Dalam Kamus Besar Bahasa Indonesia edisi ke empat (2008), integrasi adalah pembauran hingga menjadi satu kesatuan yang utuh atau bulat. Sedangkan menurut Harimurti Kridalaksana dalam Kamus Linguistik (2008), Integrasi adalah bilingualisme, yaitu penggunaan secara sistematis unsure bahasa lain seolah-olah merupakan bagian dari suatu bahasa sendiri tanpa disadari oleh pemakainya. Dalam hal ini Mackey (1968) menjelaskan bahwa integrasi adalah unsur-unsur bahasa lain yang digunakan dalam bahasa tertentu dan dianggap sudah menjadi warga bahasa tersebut. Tidak dianggap lagi sebagai unsur pinjaman atau pungutan. Jadi penerimaan unsure bahasa lain dalam bahasa tertentu sampai menjadi berstatus integrasi memerlukan waktu yang relatif panjang.

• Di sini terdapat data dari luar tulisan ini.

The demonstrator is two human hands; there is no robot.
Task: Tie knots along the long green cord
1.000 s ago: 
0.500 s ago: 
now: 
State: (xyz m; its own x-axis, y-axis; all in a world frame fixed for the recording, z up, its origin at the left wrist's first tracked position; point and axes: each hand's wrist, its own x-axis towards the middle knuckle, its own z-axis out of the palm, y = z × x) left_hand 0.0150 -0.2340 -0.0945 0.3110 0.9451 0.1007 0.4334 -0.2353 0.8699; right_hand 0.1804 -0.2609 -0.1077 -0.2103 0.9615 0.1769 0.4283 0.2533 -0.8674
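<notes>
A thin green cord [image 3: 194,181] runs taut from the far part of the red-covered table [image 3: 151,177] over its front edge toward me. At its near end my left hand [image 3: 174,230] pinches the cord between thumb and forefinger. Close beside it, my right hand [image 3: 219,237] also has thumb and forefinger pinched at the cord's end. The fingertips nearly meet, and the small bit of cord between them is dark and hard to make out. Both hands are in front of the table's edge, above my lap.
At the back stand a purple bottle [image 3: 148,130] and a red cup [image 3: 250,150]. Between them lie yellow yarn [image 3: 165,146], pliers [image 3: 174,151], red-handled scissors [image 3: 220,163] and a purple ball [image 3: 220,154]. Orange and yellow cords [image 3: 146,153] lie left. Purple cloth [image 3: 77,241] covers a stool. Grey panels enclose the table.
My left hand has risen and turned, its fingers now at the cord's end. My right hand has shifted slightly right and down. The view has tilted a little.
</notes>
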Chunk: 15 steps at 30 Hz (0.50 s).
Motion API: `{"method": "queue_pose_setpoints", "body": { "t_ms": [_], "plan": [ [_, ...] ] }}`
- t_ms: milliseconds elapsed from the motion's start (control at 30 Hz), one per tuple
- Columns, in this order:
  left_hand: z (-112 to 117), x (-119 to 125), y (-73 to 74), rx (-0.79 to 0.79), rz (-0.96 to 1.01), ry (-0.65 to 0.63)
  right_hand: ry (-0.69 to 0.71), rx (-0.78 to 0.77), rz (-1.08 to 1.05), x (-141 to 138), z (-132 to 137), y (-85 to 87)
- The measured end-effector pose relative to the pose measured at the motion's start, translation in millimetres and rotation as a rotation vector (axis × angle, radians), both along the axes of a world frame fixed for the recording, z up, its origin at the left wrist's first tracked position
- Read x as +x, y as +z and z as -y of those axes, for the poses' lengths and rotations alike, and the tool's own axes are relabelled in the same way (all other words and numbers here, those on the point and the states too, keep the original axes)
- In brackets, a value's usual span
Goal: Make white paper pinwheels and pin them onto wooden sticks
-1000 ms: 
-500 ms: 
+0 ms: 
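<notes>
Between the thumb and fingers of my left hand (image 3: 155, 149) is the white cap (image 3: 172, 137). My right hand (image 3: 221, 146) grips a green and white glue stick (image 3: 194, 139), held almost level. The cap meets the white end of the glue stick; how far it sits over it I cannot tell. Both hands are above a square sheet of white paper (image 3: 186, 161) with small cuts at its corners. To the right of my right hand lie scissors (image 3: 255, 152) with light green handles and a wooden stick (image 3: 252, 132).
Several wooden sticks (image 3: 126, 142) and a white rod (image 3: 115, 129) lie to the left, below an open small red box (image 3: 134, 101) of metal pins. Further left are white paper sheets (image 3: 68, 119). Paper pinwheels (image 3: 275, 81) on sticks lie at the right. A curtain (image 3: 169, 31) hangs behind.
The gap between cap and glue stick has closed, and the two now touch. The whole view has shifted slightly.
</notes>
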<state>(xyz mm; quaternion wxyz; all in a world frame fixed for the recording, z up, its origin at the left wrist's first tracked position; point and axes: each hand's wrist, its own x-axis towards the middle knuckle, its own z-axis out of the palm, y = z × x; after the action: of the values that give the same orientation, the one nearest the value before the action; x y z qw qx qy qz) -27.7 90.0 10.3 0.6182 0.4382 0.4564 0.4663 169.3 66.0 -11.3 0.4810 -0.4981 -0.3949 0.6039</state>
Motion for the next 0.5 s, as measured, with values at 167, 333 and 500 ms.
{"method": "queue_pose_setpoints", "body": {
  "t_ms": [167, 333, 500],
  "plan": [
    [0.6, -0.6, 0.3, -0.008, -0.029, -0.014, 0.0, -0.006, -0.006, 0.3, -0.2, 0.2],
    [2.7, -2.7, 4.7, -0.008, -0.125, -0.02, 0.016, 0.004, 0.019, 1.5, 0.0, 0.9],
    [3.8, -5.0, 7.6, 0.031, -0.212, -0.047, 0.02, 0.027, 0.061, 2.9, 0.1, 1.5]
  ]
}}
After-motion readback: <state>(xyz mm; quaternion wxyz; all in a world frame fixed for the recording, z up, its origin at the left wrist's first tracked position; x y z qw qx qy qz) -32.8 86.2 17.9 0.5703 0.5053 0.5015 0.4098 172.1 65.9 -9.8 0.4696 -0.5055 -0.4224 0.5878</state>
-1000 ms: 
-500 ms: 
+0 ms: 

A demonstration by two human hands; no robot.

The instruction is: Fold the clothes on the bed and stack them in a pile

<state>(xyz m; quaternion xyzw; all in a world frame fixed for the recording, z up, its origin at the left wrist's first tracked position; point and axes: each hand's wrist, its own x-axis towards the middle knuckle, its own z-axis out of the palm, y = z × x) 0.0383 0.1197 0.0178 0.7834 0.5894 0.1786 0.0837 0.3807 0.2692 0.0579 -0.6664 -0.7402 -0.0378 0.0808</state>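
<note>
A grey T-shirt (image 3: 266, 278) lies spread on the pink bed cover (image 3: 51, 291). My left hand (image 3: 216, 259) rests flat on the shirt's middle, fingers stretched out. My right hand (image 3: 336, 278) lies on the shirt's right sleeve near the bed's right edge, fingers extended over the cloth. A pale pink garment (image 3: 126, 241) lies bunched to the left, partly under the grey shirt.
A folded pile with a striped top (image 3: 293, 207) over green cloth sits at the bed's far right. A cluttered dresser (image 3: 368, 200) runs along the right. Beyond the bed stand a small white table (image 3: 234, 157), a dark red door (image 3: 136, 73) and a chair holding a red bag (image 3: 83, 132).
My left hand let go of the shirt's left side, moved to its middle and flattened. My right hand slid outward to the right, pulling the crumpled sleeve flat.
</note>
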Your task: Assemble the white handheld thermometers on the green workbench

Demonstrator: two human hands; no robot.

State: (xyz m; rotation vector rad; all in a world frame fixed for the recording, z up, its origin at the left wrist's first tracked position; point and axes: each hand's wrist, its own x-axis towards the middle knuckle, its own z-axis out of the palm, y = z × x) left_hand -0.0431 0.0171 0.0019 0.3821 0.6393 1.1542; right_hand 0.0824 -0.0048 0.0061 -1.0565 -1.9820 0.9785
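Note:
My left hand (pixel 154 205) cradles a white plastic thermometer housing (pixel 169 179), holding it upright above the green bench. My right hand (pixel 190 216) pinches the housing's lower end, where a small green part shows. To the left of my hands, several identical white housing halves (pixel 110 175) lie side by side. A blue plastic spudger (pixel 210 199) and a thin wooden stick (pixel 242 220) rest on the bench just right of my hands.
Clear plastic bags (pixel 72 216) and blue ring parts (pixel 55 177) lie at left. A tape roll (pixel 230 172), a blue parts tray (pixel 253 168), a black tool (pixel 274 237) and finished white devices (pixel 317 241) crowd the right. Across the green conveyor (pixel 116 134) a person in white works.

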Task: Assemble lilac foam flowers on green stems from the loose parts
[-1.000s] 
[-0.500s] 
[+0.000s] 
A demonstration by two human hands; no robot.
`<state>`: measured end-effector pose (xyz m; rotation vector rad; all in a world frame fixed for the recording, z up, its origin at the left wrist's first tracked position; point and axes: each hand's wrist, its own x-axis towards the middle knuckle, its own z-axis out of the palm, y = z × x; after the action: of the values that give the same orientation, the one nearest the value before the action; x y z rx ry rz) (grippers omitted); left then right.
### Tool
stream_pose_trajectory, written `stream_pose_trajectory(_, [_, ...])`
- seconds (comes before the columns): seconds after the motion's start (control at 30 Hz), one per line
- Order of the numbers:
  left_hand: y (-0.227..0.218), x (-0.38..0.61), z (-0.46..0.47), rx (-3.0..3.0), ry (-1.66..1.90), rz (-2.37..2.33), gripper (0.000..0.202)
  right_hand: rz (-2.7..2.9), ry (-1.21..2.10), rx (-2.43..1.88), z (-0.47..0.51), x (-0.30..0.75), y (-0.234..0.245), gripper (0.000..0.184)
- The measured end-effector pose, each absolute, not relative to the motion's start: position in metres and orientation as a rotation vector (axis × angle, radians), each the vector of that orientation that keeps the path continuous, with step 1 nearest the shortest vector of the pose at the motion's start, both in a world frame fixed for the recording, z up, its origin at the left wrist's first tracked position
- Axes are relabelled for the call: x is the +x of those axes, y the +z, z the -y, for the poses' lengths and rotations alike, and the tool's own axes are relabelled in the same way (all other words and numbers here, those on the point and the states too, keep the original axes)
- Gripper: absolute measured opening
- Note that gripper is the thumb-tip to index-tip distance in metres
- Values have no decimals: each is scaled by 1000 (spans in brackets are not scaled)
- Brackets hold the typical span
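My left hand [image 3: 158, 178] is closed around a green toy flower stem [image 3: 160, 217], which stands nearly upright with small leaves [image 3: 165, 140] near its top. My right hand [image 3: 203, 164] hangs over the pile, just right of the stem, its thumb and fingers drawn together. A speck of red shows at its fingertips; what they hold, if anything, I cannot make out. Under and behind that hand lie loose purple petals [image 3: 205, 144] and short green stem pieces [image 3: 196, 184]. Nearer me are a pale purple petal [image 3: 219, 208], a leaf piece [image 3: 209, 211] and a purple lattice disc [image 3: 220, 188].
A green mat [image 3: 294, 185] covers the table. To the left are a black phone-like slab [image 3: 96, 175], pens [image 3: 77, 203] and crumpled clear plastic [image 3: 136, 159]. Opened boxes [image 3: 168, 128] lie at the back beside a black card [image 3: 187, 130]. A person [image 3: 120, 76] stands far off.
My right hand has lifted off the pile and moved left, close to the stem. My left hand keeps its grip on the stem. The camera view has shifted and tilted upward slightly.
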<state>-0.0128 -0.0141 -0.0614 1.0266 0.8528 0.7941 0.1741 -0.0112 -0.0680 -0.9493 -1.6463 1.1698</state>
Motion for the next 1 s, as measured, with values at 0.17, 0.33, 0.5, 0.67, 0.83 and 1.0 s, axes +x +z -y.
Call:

Proses penerimaan unsur bahasa asing, khususnya unsure kostakata di dalam bahasa Indonesia pada awalnya tampak banyak dilakukan secara audial. Artinya, mula-mula penutur mencoba mendengar butir-butir leksikal itu dituturkan oleh penutur aslinya, lalu mencoba menggunakannya. Apa yang didengar oleh telinga, itulah yang diujarkan lalu dituliskan. Oleh karena itu kostakata yang diterima seringkali menampakkan cirri ketidakteraturan bila dibandingkan dengan kostakata aslinya. Contoh kostakata bahasa Indonesia berikut dengan bentuk aslinya.
Domme kracht dongkrak
Voorloper pelopor
Zuursak    sirsak
Pada tahap berikutnya setelah pemerintah mengeluarkan Pedoman Umum Pembentukan Istilah dan Pedoman Umum Ejaan Bahasa Indonesia yang Disempurnakan, penerimaan dan penyerapan kata asing dilakukan secara visual. Artinya, penyerapan itu dilakukan melalui bentuk-bentuk aslinya, lalu bentuk tulisan itu disesuaikan menurut aturan yang terdapat dalam kedua dokumen kebahasaan di atas. Misalnya system, menjadi sistem, dan phonem menjadi fonem. Sebuah serapan yang telah berada pada tingkat integrasi, maka artinya kata serapan itu sudah disetujui, karena itu proses yang terjadi dalam integrasi ini lazim disebut konvergensi.